:: What to produce ::
In the data below, one line contains "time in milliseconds" and a later one contains "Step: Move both". Print both, with every line between them, exactly and alone.

:: Material provided ::
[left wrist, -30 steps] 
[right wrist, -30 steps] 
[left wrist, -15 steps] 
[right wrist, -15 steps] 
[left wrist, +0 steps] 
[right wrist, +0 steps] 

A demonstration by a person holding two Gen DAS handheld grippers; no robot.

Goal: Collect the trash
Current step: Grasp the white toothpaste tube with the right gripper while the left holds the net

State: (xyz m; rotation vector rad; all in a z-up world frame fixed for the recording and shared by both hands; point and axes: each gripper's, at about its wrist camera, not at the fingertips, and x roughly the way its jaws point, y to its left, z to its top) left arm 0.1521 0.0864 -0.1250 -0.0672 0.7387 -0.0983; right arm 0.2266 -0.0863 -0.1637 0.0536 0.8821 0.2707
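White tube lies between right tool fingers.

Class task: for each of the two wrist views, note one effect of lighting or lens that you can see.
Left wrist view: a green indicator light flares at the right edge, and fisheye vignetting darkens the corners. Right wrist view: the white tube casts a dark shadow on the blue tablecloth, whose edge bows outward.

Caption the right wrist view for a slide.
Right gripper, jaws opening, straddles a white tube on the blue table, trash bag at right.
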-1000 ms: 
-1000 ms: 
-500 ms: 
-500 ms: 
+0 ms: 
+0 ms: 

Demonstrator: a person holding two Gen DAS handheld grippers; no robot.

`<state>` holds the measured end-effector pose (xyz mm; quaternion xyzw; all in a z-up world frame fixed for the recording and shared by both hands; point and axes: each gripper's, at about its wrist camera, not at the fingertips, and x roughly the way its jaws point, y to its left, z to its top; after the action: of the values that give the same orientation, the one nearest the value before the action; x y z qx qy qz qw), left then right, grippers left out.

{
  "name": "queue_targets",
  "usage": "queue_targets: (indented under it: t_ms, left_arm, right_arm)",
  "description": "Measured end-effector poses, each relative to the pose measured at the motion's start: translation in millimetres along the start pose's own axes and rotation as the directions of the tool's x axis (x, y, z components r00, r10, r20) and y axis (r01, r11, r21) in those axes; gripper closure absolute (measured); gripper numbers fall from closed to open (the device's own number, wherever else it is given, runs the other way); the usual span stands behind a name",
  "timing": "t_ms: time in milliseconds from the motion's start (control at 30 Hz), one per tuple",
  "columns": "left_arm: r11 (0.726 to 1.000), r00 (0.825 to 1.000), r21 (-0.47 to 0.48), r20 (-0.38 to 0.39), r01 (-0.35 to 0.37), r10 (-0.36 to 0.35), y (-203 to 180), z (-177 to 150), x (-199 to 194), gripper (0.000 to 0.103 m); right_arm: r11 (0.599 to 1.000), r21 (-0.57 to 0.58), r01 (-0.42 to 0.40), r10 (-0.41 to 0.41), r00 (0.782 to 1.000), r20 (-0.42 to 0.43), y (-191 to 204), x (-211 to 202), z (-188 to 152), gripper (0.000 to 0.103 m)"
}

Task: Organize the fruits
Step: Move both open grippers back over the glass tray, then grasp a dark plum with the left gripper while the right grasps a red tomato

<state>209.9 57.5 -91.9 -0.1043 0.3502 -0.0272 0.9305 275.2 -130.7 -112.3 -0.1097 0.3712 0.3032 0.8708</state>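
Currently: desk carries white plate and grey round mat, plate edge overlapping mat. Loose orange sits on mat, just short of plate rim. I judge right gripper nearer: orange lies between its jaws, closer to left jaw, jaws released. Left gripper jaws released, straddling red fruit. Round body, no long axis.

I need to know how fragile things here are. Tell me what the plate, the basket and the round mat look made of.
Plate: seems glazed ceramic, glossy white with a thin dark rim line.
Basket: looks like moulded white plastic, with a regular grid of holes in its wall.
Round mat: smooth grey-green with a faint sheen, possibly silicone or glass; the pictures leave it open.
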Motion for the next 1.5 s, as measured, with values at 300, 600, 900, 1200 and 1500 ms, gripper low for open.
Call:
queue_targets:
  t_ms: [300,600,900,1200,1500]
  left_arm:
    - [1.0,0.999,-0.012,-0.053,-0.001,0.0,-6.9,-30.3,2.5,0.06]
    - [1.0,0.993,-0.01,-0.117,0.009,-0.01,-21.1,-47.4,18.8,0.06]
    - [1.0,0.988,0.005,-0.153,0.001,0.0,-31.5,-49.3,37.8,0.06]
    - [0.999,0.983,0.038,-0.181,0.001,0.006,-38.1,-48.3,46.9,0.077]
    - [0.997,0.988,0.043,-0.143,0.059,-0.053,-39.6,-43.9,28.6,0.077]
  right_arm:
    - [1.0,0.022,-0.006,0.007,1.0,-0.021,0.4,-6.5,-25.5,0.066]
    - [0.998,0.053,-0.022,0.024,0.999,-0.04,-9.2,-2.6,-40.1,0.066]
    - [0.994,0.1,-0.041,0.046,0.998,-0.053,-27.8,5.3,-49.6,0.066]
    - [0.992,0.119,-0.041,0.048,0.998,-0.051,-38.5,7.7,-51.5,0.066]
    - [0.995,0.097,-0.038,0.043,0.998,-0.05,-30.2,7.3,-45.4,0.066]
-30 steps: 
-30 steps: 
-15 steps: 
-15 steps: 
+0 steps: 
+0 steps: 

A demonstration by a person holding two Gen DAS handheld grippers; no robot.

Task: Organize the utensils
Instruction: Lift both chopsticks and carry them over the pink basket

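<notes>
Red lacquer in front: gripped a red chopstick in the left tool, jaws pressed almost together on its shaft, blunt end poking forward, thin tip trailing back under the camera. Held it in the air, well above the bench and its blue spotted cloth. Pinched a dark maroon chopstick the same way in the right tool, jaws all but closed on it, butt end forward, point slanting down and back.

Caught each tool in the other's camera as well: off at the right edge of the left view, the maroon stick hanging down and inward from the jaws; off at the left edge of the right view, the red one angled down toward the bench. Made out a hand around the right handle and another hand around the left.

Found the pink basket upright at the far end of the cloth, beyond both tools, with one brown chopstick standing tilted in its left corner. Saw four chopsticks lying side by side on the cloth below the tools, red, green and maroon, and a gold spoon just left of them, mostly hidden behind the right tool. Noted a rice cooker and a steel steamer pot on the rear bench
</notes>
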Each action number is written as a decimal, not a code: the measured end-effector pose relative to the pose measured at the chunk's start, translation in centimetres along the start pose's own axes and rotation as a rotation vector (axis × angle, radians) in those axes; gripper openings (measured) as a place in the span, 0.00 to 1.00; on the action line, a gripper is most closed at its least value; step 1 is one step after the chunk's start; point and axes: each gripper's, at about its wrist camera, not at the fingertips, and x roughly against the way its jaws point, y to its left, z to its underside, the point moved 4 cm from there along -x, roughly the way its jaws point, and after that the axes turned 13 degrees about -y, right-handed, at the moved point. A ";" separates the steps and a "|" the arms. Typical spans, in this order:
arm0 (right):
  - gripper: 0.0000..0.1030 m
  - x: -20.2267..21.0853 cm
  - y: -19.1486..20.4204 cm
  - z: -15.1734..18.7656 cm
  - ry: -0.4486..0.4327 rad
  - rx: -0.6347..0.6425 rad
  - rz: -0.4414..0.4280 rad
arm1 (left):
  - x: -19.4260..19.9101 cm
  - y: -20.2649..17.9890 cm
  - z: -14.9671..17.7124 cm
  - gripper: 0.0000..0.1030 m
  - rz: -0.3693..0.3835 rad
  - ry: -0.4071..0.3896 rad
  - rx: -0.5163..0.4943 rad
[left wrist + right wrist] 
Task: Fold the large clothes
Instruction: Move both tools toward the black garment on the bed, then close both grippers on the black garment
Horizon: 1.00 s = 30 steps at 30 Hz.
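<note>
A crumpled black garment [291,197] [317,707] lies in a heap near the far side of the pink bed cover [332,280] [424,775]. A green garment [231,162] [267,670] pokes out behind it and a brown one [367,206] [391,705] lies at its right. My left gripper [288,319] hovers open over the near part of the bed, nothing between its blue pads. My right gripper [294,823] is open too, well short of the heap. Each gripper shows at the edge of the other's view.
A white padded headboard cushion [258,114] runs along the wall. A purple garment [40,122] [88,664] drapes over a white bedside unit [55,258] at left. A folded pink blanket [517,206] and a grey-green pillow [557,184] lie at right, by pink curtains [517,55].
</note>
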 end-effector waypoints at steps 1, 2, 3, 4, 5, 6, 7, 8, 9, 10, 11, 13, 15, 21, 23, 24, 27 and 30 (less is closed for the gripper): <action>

:: Solved exercise ::
  "timing": "t_ms: time in milliseconds from the motion's start (control at 30 Hz), one per tuple",
  "columns": "left_arm: r11 (0.726 to 1.000), r00 (0.825 to 1.000), r21 (-0.47 to 0.48), r20 (-0.38 to 0.39), r01 (-0.35 to 0.37), r10 (-0.36 to 0.35), y (-203 to 180), z (-177 to 150), x (-199 to 194), gripper (0.000 to 0.103 m); right_arm: r11 (0.599 to 1.000), r21 (-0.57 to 0.58), r01 (-0.42 to 0.40), r10 (-0.41 to 0.41), r00 (0.782 to 1.000), r20 (-0.42 to 0.43), y (-191 to 204), x (-211 to 202), z (-188 to 152), gripper (0.000 to 0.103 m)"
}

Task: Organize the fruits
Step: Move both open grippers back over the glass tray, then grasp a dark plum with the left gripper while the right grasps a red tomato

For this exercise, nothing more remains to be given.